Las Solanas Consulting

Storage Virtualization | FAQs & Discussions

Should I defragment SAN-based volumes?

A White Paper by Tim Warden

This is a complicated question that cannot be answered with a simple yes or no. The objective of volume defragmentation is to improve I/O performance principally by reducing seek latency on an inherently slow physical medium: the disk drive or "spindle".
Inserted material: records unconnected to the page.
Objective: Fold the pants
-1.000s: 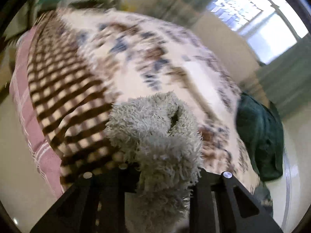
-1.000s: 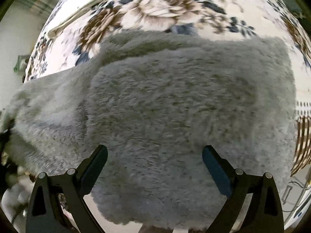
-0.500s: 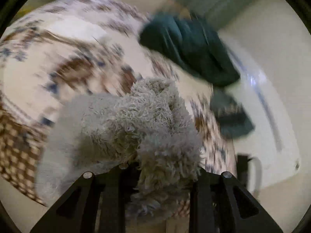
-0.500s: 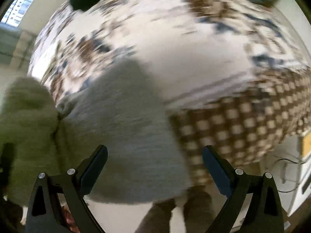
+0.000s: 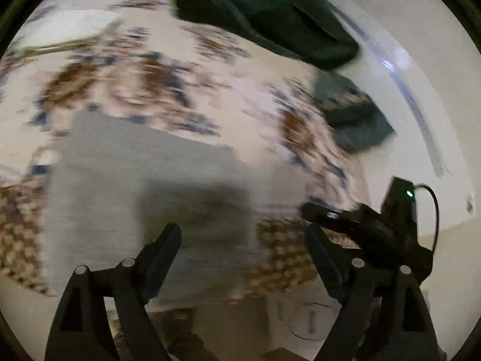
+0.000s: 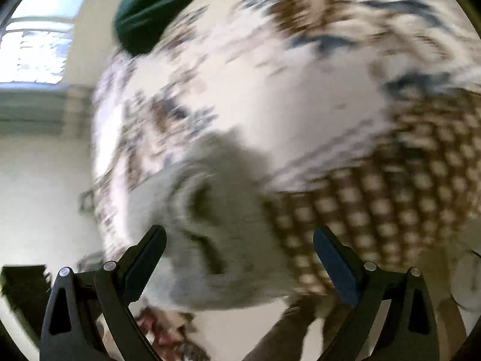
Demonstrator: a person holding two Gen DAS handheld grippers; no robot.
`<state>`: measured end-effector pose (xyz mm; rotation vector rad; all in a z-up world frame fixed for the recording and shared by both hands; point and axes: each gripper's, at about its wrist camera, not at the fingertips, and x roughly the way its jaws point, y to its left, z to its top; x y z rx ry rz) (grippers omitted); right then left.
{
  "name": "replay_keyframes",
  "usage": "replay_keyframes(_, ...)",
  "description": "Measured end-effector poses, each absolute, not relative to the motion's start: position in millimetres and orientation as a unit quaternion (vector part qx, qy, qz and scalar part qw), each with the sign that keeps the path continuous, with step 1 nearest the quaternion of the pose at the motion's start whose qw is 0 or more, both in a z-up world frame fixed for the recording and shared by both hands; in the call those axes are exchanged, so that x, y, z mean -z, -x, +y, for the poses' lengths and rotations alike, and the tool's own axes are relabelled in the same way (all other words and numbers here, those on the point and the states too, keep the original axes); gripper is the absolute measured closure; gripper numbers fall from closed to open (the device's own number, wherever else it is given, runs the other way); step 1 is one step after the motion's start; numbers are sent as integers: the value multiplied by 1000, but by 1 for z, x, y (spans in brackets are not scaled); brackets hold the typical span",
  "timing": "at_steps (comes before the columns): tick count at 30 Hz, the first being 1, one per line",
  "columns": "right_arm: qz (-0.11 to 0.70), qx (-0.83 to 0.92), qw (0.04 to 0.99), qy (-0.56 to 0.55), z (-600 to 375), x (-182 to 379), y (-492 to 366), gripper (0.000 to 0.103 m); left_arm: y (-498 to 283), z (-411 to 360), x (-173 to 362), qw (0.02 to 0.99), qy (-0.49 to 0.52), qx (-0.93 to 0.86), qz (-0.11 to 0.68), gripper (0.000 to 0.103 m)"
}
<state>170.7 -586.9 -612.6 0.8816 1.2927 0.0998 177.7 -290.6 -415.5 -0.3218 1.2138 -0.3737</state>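
Pants (image 5: 144,180), grey fleece in a flat rectangle, lie near on the floral bedspread (image 5: 168,69); left gripper (image 5: 243,252) spread wide, empty. Right view: pants (image 6: 216,234) blurred; right gripper (image 6: 240,252) wide open, empty.

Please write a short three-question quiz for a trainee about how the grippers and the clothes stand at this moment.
1. True or false: the left gripper is clamped on the grey fleecy pants.
2. What colour is the garment lying at the far end of the bed?
3. Multiple choice: the right gripper is A) open and empty, B) shut on the pants, C) out of view.

Key
1. False: its jaws stand open, nothing between them.
2. Dark green.
3. A.
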Motion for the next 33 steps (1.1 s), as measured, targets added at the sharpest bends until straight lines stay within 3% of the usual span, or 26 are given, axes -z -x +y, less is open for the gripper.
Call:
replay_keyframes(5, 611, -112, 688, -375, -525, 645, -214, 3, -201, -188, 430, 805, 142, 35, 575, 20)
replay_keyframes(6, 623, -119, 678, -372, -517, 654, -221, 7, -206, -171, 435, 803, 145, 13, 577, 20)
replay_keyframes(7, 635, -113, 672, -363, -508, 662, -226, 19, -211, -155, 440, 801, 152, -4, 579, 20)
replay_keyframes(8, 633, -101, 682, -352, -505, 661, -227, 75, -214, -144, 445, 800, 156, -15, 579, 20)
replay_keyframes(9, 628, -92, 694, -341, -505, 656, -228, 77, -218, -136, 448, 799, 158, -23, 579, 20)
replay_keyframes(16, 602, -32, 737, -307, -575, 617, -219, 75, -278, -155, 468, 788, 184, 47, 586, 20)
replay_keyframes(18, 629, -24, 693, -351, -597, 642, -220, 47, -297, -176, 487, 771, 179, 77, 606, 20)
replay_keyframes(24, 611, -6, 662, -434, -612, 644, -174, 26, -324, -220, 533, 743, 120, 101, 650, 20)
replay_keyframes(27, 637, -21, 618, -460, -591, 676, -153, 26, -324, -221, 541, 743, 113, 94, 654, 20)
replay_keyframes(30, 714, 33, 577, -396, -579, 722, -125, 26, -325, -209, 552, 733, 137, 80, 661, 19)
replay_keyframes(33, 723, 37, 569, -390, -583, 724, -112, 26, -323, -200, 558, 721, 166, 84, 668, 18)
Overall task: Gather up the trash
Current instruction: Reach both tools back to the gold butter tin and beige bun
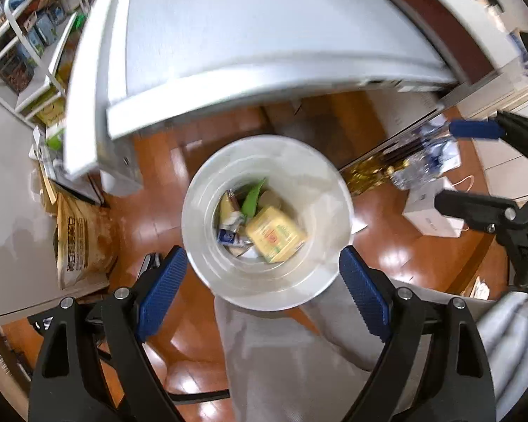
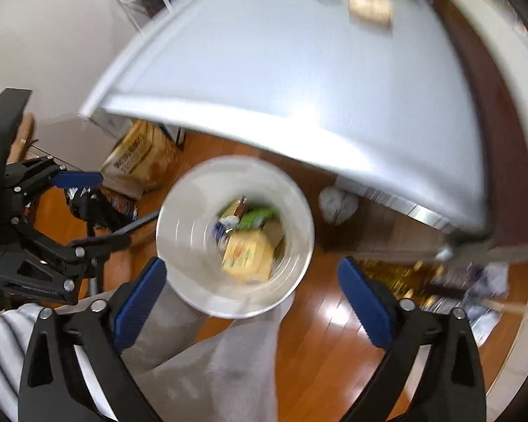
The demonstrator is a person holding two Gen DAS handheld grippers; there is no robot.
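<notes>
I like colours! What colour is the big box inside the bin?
Yellow box, clearest in the left wrist view.

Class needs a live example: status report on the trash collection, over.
Left gripper and right gripper: jaws open, empty, above white bin. Yellow box inside with other trash. Nothing blocking.

Brown paper sack (image 1: 84, 242): large dark characters, too blurred to read.

A round white trash bin (image 1: 267, 223) stands upright on the floor, seen from above and framed between the spread blue fingertips of each tool. At its bottom lie a yellow carton (image 1: 275, 234), a green wrapper (image 1: 252, 198) and small blue-and-white packets (image 1: 228, 235), heaped together.
</notes>
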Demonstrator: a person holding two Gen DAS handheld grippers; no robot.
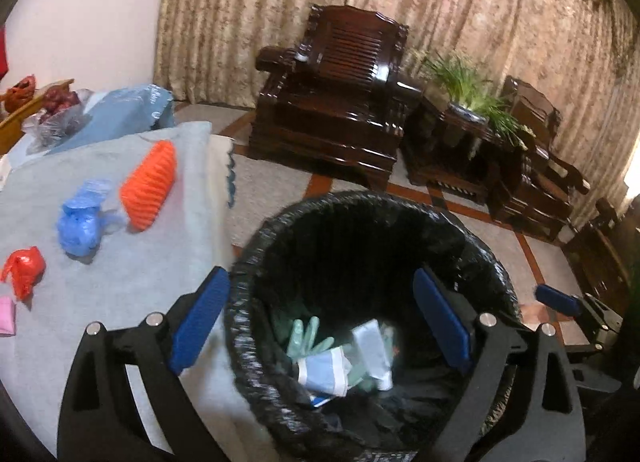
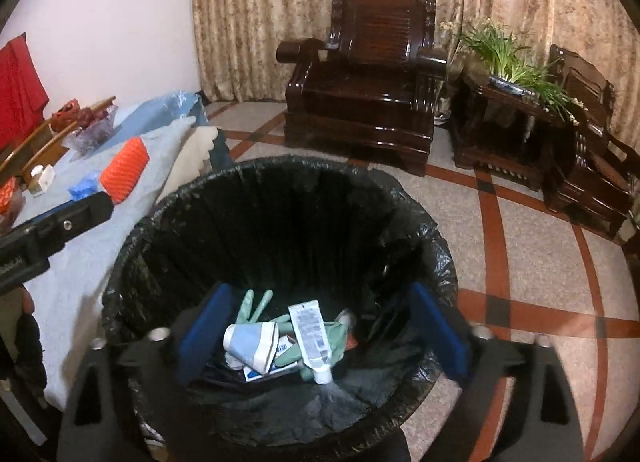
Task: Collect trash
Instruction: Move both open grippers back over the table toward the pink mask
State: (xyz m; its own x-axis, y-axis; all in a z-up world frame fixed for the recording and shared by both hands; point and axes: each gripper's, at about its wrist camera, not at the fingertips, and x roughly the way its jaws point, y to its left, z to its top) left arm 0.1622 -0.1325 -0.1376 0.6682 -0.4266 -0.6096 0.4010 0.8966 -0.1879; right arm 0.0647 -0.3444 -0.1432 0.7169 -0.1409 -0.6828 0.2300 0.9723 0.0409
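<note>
A bin with a black liner (image 1: 280, 222) (image 2: 440, 262) stands on the floor beside a table under a grey cloth (image 1: 140, 282) (image 2: 76, 262). In the bin lie a white tube (image 2: 310, 336), a blue-white wrapper (image 2: 252, 344) (image 1: 324, 372) and green gloves (image 2: 256, 304) (image 1: 306, 336). On the cloth lie an orange ribbed piece (image 1: 150, 186) (image 2: 124, 170), a crumpled blue bag (image 1: 82, 222) (image 2: 82, 186), a red wrapper (image 1: 24, 268) and a pink item (image 1: 6, 316). My left gripper (image 1: 320, 326) is open and empty over the bin's near rim. My right gripper (image 2: 324, 336) is open and empty over the bin.
Dark wooden armchairs (image 2: 364, 82) (image 1: 332, 102) and a side table with a green plant (image 2: 508, 58) stand by the curtain. A bag of fruit (image 1: 56, 110) and a blue bag (image 1: 132, 102) sit at the table's far end. The floor is tiled with red stripes (image 2: 496, 230).
</note>
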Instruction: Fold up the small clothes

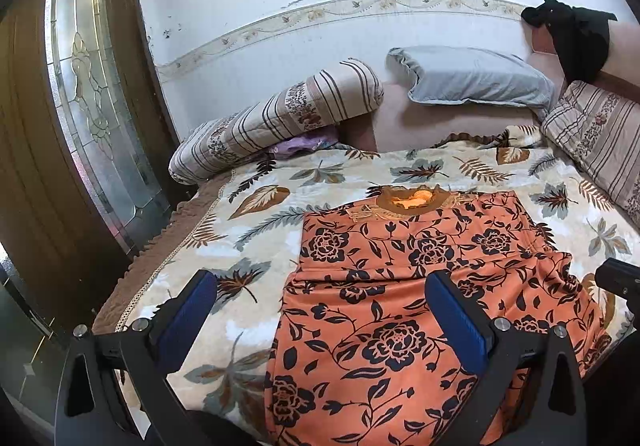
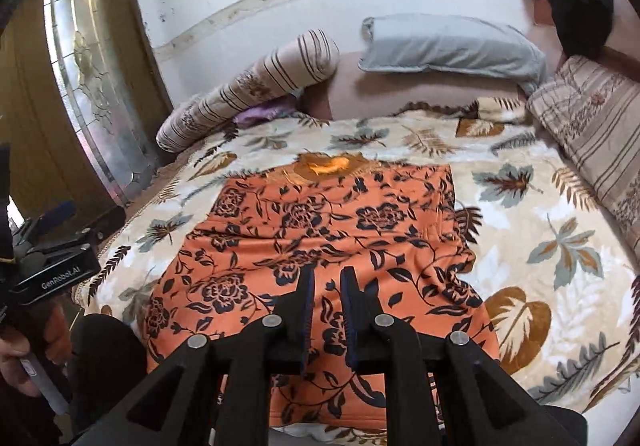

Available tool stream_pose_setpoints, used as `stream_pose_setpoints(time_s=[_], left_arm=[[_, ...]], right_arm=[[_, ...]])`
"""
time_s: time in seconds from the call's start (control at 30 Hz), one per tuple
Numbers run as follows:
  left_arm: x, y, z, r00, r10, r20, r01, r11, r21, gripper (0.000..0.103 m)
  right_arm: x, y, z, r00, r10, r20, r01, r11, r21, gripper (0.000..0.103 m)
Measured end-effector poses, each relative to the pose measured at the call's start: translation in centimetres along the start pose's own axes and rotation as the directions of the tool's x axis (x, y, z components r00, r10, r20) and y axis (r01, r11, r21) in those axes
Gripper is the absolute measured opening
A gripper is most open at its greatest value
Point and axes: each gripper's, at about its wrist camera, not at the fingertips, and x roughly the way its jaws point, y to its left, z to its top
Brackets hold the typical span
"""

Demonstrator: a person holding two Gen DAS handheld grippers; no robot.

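Left wrist view first: beyond and to the left of our left tongs (image 1: 320, 282) stands a brown door with a frosted glass panel (image 1: 86, 86). Ahead of it, a striped bolster (image 1: 280, 118) leans against the white wall, and a bit of purple cloth (image 1: 304, 144) peeks out beneath it. Our left tongs are released, the blue pads spread wide. The left pad (image 1: 188, 310) hangs over the leaf-print blanket (image 1: 248, 202), and the right pad (image 1: 456, 318) hangs over the orange floral garment (image 1: 400, 278). That garment lies flat on the blanket, straight ahead of the tongs and slightly to the right, with its brown collar (image 1: 412, 200) at the far end. Farther ahead sit a grey pillow (image 1: 472, 78) and, toward the right, a black garment (image 1: 576, 34) draped over the pink headboard. A second striped cushion (image 1: 596, 134) lies at the far right.

Right wrist view next: at the far left we see the left tongs' black body with white lettering. Our right tongs (image 2: 327, 278) sit over the near half of the orange floral garment (image 2: 332, 222), fingers drawn almost together with only a narrow gap and nothing between them. To the right of them the blanket (image 2: 540, 246) spreads out with large brown and grey leaves.
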Motion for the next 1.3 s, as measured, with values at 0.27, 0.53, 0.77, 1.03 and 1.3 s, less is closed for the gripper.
stream_pose_setpoints(time_s=[0.27, 0.53, 0.77, 1.03, 1.3], left_arm=[[-1.2, 0.8, -0.2, 1.000, -0.005, 0.008, 0.005, 1.000, -0.025, 0.103], [-0.7, 1.7, -1.3, 0.999, 0.001, -0.034, -0.003, 0.999, -0.046, 0.103], [-0.1, 2.5, -2.0, 0.998, 0.014, -0.056, -0.018, 0.998, -0.066, 0.103], [4.0, 2.0, -4.5, 0.984, -0.026, -0.176, 0.019, 0.999, -0.041, 0.103], [8.7, 2.8, -8.1, 0.950, 0.013, -0.312, -0.026, 0.999, -0.040, 0.103]], right_arm=[[-1.9, 1.9, 0.3, 0.998, 0.027, 0.062, -0.026, 1.000, -0.016, 0.032], [-2.7, 2.2, -0.1, 0.987, -0.009, 0.161, 0.009, 1.000, 0.006, 0.093], [-2.0, 2.6, -0.3, 0.990, -0.031, 0.139, 0.034, 0.999, -0.018, 0.093], [1.5, 0.3, -1.7, 0.998, -0.062, 0.025, 0.061, 0.998, 0.032, 0.093], [5.9, -5.5, -4.1, 0.990, -0.053, -0.131, 0.082, 0.970, 0.228, 0.091]])
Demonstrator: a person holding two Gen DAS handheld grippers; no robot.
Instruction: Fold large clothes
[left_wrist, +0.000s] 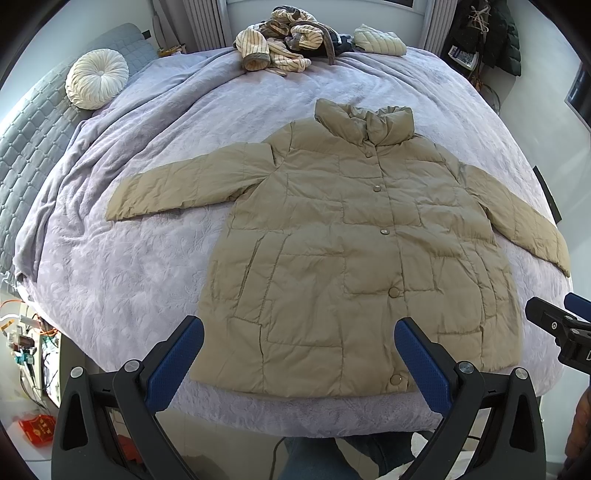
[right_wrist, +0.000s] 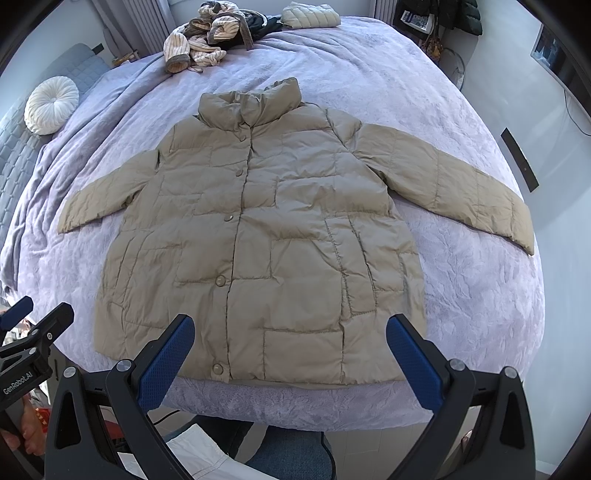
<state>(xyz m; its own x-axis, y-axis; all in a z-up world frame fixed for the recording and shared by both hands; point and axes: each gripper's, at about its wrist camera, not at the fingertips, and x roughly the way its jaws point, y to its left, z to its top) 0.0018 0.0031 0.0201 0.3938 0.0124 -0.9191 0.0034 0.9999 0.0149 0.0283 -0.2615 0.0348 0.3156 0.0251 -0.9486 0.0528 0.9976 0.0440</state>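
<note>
So, where you stand: the khaki quilted jacket (left_wrist: 332, 243) lies flat and face up on the lavender bedspread (left_wrist: 129, 258), buttoned, collar away from you, hem at the near edge of the bed, both sleeves spread out to the sides.
Left gripper (left_wrist: 299, 350): released, fingers wide apart, hovering over the hem on the jacket's left half and holding nothing.
Right gripper (right_wrist: 290, 349): likewise spread and empty, hanging above the hem on the right half.
Step in hand: by my reading no fold has been made, so you start with a sleeve.
How to do it well: take each sleeve near the cuff, pinch only the sleeve and not the bedspread under it, and lay it across the chest with the crease along the shoulder seam. The padding looks puffy, so press the air out before you let go.
Containers: none show in either view.
Far edge of the bed: a striped garment pile (left_wrist: 280, 40) and a folded pale puffer (left_wrist: 380, 40), well apart from the jacket.
</note>
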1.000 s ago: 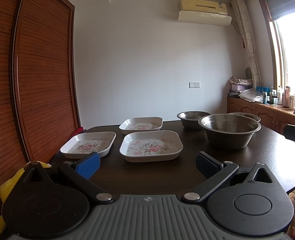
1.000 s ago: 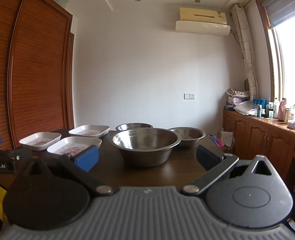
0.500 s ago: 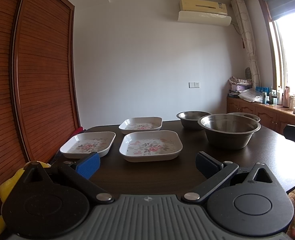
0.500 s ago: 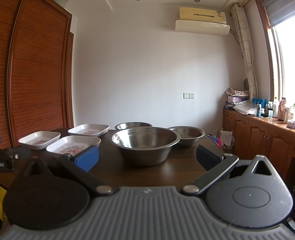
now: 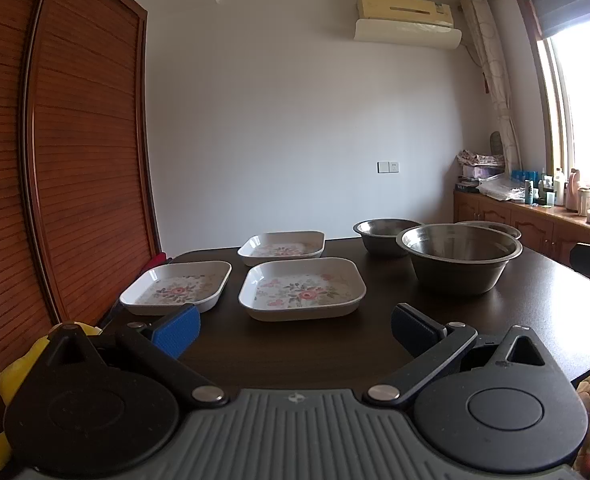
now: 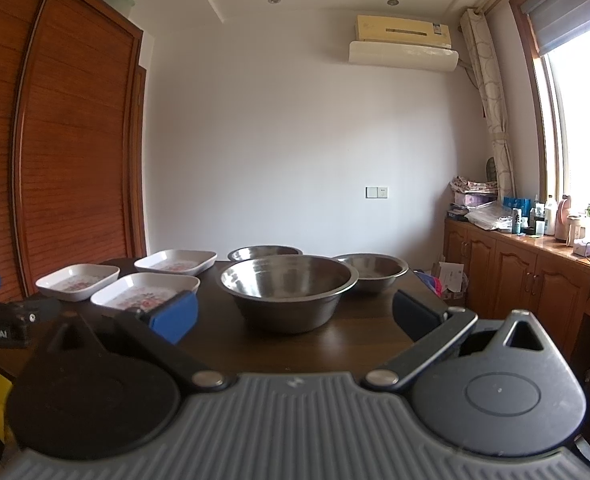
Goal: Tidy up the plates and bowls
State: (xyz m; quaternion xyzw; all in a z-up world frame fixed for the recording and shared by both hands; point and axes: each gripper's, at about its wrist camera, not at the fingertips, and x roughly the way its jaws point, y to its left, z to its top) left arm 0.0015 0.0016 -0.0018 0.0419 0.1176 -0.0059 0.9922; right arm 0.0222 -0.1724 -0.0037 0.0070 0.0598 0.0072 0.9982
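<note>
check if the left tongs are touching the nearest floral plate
Apart. In the left wrist view the open left tongs sit short of the nearest floral plate, with bare dark table between them.

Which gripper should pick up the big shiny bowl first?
Probably the right hand-held gripper: the big steel bowl sits straight ahead between its open fingers. The left hand-held gripper faces the nearest flowered plate instead, with that bowl off to its right.

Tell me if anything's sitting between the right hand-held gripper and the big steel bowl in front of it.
Nothing visible does. The right hand-held gripper is open, and only bare dark table lies between it and the big steel bowl.
</note>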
In a single physical disk environment, such as the hard drive on your laptop, occasional volume defragmentation can significantly improve performance, as most of us have observed. Reading a large file or document from disk is must faster when the file is stored on consecutive blocks. If the file is heavily fragmented, the actuator assembly (actuator, arms, heads, etc.) of the physical drive may have to "travel" some distance and wait for the disk platter to rotate into position before the read can continue. Defragmentation in this environment allows reading an entire file without "thrashing the disk". The blocks are contiguous, and so seek and rotational latency is minimized.

In a Storage Area Network (SAN) or Shared Storage Array, the physical disk or spindle has been virtualized; your server volumes are based on logical entities or "LUNs" that often have no direct relationship with the geometry of a particular physical spindle. We must therefore take into account many other factors affecting volume performance in light of defragmenting.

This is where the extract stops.